(Entries taken from a collection)

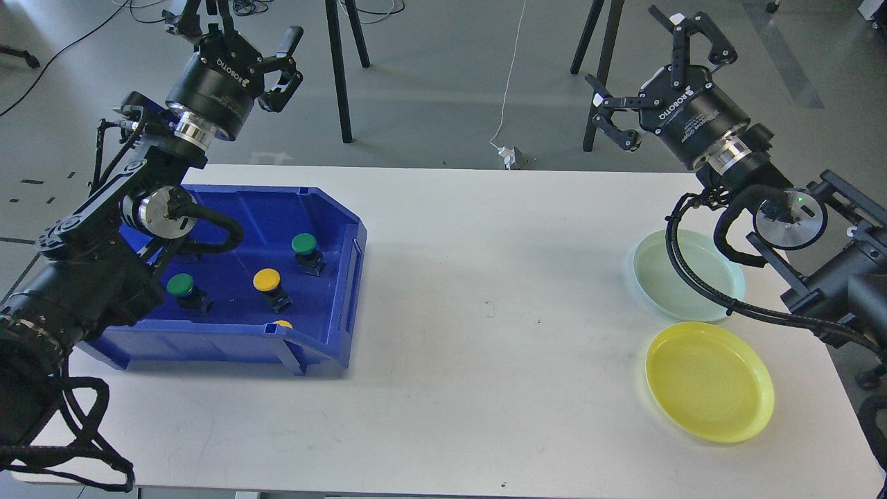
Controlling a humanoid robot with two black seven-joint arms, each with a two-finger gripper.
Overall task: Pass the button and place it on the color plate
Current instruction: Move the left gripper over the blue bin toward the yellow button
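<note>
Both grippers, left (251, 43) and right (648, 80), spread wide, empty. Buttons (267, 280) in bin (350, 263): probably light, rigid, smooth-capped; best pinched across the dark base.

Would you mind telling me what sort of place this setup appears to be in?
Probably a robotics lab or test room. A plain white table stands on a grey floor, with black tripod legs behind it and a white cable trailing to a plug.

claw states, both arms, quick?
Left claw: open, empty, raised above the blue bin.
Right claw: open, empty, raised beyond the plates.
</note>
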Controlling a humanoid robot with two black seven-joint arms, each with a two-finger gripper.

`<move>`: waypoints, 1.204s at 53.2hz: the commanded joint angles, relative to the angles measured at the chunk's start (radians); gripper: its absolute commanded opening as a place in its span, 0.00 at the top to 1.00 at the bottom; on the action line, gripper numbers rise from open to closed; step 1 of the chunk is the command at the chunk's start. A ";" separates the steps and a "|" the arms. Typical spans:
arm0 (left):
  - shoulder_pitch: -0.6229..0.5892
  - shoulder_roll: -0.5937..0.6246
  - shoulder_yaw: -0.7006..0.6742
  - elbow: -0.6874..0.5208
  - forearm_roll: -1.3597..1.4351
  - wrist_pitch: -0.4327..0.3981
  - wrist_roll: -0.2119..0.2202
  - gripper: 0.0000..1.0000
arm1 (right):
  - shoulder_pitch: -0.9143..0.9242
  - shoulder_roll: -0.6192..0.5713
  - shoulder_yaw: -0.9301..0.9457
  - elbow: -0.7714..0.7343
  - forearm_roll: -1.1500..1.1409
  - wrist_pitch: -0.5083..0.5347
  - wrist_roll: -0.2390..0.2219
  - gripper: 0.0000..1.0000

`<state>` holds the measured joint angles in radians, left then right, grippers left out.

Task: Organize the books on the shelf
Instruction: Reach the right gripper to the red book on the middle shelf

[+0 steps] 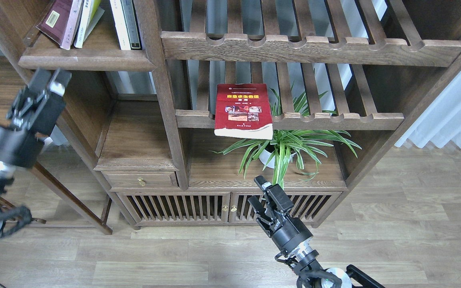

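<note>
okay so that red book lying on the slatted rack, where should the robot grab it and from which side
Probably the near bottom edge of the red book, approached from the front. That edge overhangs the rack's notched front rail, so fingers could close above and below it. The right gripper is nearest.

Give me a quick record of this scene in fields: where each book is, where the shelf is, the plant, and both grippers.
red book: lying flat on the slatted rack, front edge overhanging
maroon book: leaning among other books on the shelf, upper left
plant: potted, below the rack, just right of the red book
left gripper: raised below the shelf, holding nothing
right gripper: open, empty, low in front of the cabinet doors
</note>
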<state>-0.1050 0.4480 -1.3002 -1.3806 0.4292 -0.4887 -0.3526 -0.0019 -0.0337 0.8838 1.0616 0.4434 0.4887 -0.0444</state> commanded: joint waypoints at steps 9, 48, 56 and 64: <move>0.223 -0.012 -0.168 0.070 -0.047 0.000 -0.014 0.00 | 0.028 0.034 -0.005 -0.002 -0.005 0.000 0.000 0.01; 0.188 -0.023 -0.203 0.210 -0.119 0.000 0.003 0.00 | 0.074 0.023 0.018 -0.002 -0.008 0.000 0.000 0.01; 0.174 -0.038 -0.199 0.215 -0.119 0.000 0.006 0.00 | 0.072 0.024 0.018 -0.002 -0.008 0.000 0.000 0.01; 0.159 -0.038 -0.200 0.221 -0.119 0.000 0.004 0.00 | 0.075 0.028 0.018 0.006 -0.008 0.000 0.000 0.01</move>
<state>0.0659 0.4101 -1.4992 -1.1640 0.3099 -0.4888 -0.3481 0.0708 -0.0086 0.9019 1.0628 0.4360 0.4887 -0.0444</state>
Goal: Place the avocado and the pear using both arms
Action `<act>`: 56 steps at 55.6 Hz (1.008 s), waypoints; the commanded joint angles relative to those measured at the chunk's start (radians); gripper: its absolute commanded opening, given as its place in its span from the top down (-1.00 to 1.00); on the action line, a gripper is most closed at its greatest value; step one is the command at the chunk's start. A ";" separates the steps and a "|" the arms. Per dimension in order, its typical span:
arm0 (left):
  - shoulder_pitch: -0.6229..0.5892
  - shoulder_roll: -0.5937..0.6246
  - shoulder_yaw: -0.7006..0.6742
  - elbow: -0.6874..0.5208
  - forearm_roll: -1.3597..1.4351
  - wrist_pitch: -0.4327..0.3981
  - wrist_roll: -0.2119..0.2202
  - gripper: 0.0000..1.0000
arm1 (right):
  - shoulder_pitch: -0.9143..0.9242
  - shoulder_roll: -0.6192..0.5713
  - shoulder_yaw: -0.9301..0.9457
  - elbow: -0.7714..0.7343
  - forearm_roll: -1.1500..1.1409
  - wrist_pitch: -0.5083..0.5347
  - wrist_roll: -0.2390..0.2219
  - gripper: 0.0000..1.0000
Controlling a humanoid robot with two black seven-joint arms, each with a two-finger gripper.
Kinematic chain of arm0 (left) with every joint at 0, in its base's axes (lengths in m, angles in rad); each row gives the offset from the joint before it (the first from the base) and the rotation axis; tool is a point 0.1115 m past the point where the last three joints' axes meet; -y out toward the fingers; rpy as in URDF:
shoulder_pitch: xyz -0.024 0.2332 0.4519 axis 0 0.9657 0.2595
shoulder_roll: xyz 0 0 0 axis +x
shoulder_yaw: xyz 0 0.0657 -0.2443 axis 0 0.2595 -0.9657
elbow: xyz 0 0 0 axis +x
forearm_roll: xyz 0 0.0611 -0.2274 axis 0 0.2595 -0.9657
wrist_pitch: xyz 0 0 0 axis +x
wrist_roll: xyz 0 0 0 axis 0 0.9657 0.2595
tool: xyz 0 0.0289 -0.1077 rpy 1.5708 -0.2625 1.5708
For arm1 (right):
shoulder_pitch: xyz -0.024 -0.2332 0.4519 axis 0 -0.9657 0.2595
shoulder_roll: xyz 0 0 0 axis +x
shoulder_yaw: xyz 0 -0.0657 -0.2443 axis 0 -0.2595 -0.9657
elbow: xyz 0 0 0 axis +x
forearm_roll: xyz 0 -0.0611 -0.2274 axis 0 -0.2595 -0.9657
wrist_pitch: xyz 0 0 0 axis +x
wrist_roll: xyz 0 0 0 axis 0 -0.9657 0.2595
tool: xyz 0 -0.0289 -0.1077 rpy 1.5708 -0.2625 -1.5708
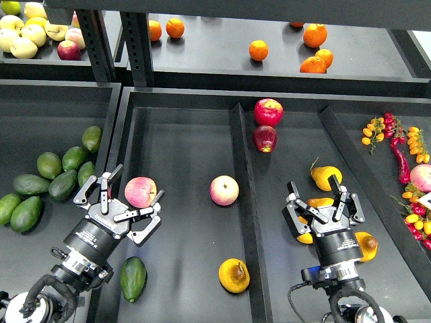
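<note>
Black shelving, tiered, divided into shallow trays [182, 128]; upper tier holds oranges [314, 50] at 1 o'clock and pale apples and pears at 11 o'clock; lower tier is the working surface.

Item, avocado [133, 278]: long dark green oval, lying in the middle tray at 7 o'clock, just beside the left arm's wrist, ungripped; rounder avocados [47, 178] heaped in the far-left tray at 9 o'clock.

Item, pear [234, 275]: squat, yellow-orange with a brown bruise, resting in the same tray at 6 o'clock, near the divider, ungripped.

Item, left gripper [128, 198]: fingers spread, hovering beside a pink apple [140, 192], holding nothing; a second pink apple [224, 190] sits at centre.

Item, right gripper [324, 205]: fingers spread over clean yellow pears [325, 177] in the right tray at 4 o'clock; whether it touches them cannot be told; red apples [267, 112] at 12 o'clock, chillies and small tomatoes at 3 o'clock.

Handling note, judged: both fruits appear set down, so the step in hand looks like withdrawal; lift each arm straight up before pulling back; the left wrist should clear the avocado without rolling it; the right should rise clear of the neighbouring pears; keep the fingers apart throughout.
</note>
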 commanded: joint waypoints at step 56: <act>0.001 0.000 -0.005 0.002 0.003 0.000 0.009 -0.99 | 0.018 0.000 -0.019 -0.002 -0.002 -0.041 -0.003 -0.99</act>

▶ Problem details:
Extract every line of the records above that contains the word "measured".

▶ Solution below:
`<move>`: waypoints, 1.204s at 53.2hz: the commanded joint angles, relative to the angles measured at the chunk's start (radians); gripper: its absolute commanded opening as a place in its span, 0.00 at the top to 1.00 at the bottom; on the action line, gripper numbers rise from open to closed; step 1 of the chunk is the command at the chunk's start. A ";" separates the steps and a "|" the arms. Typical spans:
`<state>` holds the measured joint angles in radians, left then right, grippers left out.
Action `<act>`: 56 steps at 55.6 Hz (1.008 s), waypoints; the commanded joint angles relative to those measured at the chunk's start (radians); gripper: its absolute commanded opening, given as its place in its span from the top down (-1.00 to 1.00); on the action line, a gripper is most closed at its greatest value; step one is the command at the chunk's start. A ";" separates the steps and a "|" the arms. Per dimension in order, its typical span:

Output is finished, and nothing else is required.